Leo que le han concedido a Carlos López Otín el Premio Cadis Huesca 2021 y los recuerdos se amontonan y se atropellan. Conocí a Carlos allá por el año 2011 en su Oviedo de adopción cuando con mi hermana Paula Labordeta nos desplazamos hasta esa hermosa ciudad para hablar, convivir y escuchar al científico López Otín al que le íbamos a dedicar uno de los documentales del programa Pura Vida, que por aquel entonces realizábamos para Aragón Televisión. Recuerdo nuestro primer encuentro, su sencillez y esa inmensa tranquilidad que contagia e invade y se hace magia cuando te revela eso de la armonía molecular que a nosotras, algo agnósticas, nos hizo sonreír. Fueron días intensos donde el hombre que había dado y daba su vida por la ciencia nos intentó revelar incógnitas sobre la longevidad, las enfermedades raras y el cáncer con esas células que además de ser viajeras son asesinas, frase que me impresionó, y me hizo visualizar parte del dolor que encerraban cada una de sus reflexiones, que eran como píldoras mágicas del conocimiento que él atesoraba para compartir e intentar no defraudar, sabiendo como sabe que siempre se acaba por defraudar.

Recuerdo que la entrevista central, que duró casi dos horas, dejó exhausto a Carlos quien me hizo comprender que, paseando por los caminos o los atajos de la vida, él iba escribiendo fórmulas que eran versos en un papal que residía en su corazón y en su pensamiento y que me estaba regalando mientras el mar azotaba y el cielo gris se conformaba para cobijarnos y yo comprendía que no hay nada más valiente y desinteresado que dedicar todo tu tiempo y empeño a la ciencia, sabiendo que en esa dedicación el hombre bueno está perdiendo su propia vida. Carlos me lo confirmó y me contó que no podía vivir fuera de su laboratorio, así que tan pronto como sentía lástima por él, pensaba que era un ser casi supremo.

Aquel viaje terminó, pero nosotros nos seguimos comunicando a través de mensajes que eran pensamientos y que nos enviábamos para sentirnos menos solos cuando la lluvia arrecia y uno anda sin paraguas ni armaduras que detengan los tiros que van directos al corazón.

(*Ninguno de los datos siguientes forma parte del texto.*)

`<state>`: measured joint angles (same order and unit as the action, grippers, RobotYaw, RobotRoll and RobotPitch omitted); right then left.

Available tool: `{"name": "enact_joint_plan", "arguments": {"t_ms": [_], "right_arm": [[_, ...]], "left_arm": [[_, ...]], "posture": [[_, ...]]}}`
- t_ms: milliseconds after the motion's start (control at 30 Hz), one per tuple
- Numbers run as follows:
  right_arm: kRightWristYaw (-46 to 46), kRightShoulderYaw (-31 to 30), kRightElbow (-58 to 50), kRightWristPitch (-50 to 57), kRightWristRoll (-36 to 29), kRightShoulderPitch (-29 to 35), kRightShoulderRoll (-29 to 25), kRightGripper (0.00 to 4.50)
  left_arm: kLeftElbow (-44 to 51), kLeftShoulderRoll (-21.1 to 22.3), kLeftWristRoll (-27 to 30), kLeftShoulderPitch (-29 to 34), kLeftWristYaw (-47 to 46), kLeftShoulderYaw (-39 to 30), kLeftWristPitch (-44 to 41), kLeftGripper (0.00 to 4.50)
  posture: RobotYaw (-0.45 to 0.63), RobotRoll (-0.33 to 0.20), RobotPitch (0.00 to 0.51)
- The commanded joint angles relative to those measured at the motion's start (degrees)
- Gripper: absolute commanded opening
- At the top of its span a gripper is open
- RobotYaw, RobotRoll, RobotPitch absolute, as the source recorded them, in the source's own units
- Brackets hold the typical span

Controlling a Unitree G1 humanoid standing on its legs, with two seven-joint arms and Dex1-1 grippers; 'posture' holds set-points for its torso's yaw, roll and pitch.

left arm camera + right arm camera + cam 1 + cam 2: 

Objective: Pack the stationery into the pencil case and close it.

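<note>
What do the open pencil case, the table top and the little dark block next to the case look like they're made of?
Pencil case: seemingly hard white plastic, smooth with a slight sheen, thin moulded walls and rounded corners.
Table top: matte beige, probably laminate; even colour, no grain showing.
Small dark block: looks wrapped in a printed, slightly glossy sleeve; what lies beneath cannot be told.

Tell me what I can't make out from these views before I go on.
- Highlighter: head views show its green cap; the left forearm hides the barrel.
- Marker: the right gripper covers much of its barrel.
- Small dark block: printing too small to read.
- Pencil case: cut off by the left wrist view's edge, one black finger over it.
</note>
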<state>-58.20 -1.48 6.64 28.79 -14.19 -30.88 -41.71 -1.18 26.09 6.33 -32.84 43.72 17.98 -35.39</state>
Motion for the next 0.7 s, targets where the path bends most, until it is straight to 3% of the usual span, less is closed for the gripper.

Carlos ha sufrido y París fue un refugio cuando todo se desmoronaba y él caminaba solo fotografiando esa hermosa ciudad en un recorrido que la mostraba desde las aceras, en sus árboles, en los pequeños detalles y en los rostros anónimos con los que se cruzaba y con los que no hablaba.

A veces pienso que es el hombre más sabio que he conocido; otras que es un hombre bueno al que otros hombres quisieron enviar al destierro y al olvido y Carlos tuvo que llorar y luchar y escribir y volver a llorar y volver a luchar y volver a escribir y demostrar que la sabiduría es una granada fértil y hermosa que nadie puede arrebatar. Ese es su triunfo: la sabiduría de un hombre bueno.